- [WHAT YOU HAVE TO DO]: Using the records below, count the lines containing "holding" and give only the total.

- [INFORMATION SUPPLIED]:
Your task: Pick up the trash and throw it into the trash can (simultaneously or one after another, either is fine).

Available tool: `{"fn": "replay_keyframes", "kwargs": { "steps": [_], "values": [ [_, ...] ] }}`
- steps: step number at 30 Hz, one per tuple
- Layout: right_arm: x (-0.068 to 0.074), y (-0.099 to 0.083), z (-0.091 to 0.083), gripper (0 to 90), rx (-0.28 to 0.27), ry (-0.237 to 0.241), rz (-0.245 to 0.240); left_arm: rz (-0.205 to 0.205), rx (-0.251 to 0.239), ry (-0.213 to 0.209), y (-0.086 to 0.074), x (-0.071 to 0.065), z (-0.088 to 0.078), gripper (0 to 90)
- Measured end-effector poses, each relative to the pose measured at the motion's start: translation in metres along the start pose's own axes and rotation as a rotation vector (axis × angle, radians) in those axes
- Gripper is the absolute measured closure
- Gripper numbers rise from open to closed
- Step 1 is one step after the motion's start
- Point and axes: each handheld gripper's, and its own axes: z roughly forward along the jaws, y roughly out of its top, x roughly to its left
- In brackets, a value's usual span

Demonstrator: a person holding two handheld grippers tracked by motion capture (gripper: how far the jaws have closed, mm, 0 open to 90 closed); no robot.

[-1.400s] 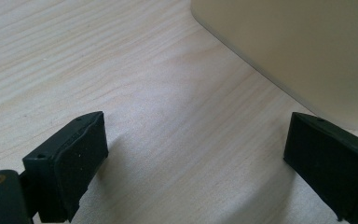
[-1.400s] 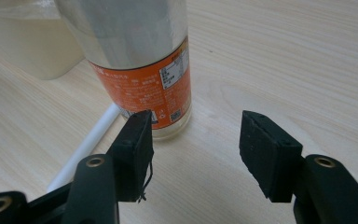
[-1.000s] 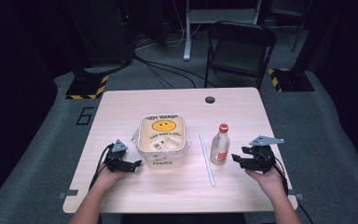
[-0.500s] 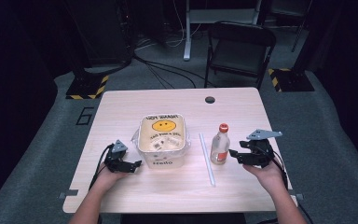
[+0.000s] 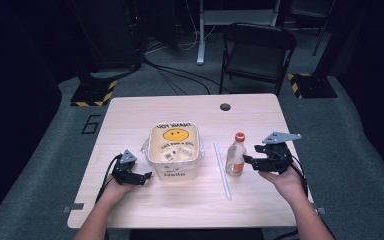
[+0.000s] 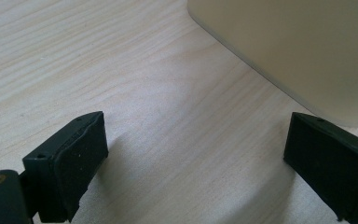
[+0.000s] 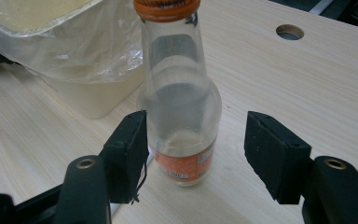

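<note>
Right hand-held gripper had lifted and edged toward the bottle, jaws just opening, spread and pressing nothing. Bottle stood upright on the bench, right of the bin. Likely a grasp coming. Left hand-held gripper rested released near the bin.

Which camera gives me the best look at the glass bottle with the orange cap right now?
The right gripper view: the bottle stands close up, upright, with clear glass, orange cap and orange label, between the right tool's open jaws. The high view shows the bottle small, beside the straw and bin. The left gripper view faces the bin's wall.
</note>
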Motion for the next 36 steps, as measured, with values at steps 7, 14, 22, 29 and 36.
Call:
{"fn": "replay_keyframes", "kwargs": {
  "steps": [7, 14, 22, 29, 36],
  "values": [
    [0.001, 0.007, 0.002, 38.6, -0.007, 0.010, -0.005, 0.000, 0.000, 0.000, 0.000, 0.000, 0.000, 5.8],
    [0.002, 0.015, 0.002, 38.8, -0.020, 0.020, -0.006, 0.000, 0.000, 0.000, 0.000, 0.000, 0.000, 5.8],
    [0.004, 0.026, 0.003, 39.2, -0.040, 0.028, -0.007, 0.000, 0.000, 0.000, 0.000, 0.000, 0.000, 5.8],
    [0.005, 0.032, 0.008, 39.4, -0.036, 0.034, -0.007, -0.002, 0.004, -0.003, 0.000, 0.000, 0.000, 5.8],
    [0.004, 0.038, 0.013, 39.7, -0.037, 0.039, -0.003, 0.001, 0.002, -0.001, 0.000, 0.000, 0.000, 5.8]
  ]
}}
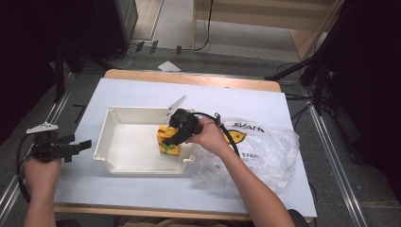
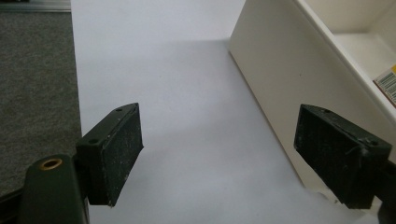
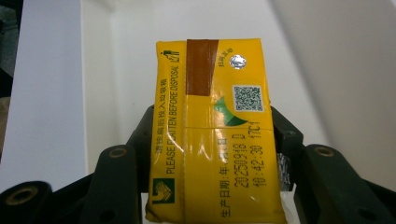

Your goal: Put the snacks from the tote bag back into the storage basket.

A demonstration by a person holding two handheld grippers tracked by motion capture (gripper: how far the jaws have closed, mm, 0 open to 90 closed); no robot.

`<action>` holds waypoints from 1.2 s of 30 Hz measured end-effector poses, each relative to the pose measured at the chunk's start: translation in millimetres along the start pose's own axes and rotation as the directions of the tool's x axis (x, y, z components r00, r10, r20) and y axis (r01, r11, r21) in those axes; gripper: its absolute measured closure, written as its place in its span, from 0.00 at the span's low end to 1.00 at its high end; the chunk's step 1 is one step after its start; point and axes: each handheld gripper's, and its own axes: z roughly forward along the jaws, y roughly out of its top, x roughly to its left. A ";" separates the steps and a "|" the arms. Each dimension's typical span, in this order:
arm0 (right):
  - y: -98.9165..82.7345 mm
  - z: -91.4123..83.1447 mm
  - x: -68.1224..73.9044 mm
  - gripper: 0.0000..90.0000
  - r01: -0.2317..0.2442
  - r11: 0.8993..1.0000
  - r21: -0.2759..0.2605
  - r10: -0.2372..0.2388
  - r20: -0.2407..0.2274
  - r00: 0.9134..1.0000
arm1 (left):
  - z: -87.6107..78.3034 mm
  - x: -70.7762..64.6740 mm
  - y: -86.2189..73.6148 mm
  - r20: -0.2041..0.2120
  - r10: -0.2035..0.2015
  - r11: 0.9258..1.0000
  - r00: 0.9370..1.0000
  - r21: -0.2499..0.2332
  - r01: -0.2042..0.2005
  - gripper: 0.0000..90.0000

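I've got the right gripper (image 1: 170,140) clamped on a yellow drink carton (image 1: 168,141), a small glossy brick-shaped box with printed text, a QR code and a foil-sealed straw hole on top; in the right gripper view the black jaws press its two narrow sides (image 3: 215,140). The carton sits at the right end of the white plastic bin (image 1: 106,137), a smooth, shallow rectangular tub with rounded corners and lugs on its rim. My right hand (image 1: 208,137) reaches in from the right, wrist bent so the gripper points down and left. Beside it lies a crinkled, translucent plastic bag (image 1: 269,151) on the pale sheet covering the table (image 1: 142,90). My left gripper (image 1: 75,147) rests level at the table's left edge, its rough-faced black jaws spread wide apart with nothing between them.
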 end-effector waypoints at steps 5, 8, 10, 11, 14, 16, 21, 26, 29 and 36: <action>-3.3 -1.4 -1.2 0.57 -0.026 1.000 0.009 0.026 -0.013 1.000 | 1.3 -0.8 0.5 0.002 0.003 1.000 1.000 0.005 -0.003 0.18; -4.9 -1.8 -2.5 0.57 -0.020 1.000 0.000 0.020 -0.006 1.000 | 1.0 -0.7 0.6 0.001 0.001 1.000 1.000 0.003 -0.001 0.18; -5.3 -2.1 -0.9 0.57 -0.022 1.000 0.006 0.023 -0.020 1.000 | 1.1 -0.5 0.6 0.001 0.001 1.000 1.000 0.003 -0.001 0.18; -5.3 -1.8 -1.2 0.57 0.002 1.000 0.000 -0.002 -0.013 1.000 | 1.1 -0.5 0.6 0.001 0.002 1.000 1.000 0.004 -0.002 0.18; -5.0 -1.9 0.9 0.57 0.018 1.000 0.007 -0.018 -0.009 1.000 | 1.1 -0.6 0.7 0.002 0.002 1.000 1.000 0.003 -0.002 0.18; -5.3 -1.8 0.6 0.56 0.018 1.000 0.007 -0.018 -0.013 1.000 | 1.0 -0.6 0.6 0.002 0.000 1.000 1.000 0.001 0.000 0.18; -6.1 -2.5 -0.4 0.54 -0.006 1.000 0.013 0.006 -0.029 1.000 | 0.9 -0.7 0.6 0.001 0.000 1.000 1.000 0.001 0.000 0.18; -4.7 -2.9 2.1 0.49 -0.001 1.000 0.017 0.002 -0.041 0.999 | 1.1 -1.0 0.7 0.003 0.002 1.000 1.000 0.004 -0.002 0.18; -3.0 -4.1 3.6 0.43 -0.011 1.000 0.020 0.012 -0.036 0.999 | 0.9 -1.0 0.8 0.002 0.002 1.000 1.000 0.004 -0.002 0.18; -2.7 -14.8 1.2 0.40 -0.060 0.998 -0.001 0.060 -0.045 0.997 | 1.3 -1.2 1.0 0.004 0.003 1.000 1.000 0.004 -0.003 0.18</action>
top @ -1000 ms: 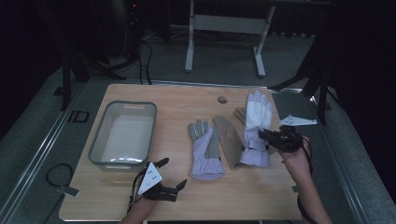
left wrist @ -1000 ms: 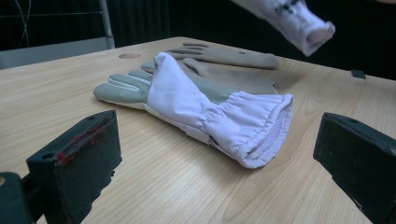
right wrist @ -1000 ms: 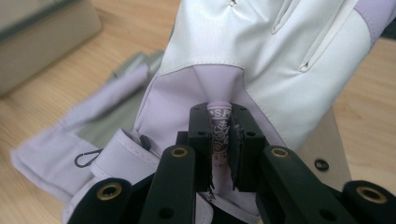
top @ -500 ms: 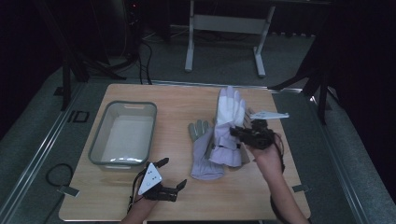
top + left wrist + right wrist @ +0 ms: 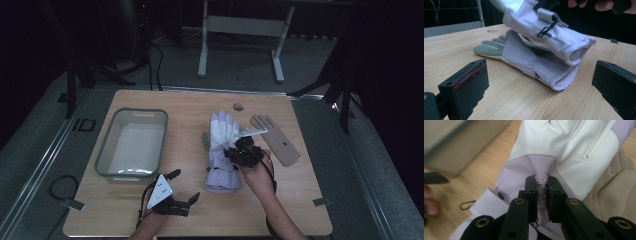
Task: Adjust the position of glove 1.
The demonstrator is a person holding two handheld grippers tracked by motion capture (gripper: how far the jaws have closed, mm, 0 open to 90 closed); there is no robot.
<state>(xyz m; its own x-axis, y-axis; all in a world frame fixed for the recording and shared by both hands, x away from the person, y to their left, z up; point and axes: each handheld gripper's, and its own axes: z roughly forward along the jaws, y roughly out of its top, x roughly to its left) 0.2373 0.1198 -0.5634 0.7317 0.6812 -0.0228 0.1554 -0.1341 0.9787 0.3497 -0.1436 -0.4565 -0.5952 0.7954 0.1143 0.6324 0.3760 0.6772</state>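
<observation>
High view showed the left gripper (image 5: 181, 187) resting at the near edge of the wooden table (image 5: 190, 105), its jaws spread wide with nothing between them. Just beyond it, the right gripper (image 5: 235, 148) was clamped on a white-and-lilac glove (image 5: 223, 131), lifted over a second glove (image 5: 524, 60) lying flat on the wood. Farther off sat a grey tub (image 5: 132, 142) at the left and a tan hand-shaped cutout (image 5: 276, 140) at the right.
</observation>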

- [THE ANSWER]: 3